Look for the string "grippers" in the material below. Copy every line where you find it.

* _Data below_
§ §

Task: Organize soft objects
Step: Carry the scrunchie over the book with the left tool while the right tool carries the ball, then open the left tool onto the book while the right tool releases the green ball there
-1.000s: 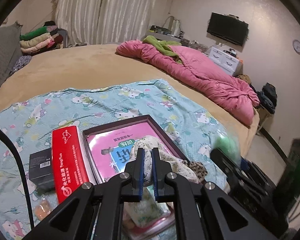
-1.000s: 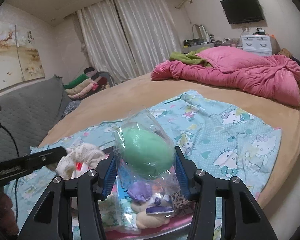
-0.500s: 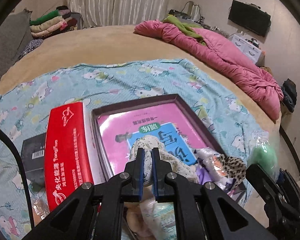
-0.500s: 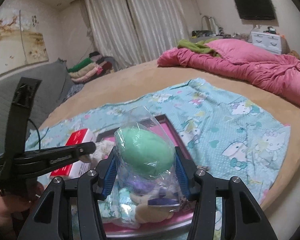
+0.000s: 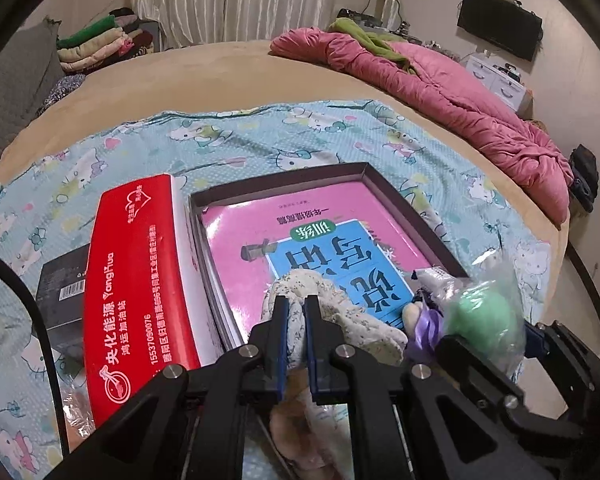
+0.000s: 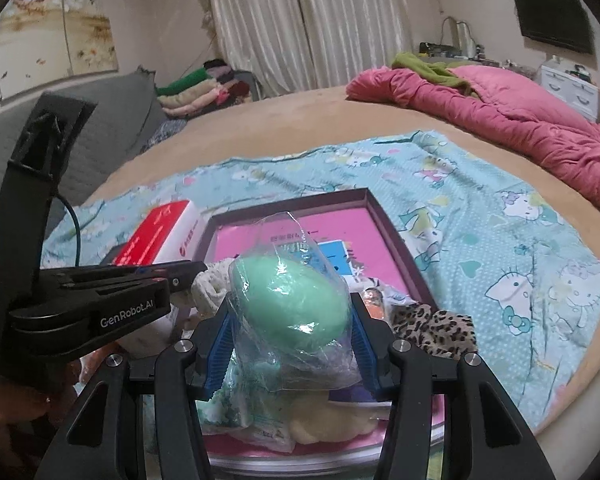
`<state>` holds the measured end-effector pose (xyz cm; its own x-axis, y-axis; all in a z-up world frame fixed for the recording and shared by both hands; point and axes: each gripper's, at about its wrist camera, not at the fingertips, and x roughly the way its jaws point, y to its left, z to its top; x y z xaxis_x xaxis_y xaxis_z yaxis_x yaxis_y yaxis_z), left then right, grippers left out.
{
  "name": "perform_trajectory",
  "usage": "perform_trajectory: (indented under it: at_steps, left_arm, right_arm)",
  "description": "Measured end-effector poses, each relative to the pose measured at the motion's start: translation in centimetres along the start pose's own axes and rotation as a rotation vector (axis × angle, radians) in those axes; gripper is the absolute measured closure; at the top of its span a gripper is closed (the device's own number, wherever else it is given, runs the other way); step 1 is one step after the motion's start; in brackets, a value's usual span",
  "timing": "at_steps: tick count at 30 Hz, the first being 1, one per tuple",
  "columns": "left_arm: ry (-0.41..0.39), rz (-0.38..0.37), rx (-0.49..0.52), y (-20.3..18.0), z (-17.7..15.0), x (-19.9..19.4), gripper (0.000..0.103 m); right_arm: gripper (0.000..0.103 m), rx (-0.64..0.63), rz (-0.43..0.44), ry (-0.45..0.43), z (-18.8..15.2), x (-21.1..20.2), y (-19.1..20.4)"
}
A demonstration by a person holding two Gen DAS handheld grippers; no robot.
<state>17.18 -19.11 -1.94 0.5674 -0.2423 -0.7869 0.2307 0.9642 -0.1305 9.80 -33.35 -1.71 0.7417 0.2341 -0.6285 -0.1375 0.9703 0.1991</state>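
Soft toys (image 6: pixel 324 420) fill the tray's (image 5: pixel 416 216) near end; left fingers (image 5: pixel 278 332) clench floral cloth (image 5: pixel 364 328), right fingers (image 6: pixel 220 344) grasp a bagged green egg (image 6: pixel 292 300).

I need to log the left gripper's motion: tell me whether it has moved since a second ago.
Yes. The left gripper, shut on the floral cloth, has come down toward the purple box, which now fills more of its view.

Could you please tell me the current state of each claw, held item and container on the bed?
Left claw: shut on the floral cloth toy.
Floral cloth toy: pinched, hanging over the tray.
Right claw: shut on the bagged green egg.
Bagged green egg: gripped at both sides, held up.
Tray: open, book lying flat inside.
Red box: closed, beside the tray.
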Motion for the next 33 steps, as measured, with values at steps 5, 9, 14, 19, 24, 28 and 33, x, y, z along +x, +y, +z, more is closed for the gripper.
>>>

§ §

* _Answer space_
`<state>` holds the measured end-effector pose (xyz cm; its own x-axis, y-axis; all in a z-up world frame fixed for the recording and shared by both hands; point and axes: each gripper's, at about its wrist camera, not at the fingertips, and x roughly the way its jaws point, y to its left, z to its top; x y z xaxis_x xaxis_y xaxis_z yaxis_x yaxis_y yaxis_z), left then right, grippers left out.
A demonstration by a person holding two Gen DAS handheld grippers; no robot.

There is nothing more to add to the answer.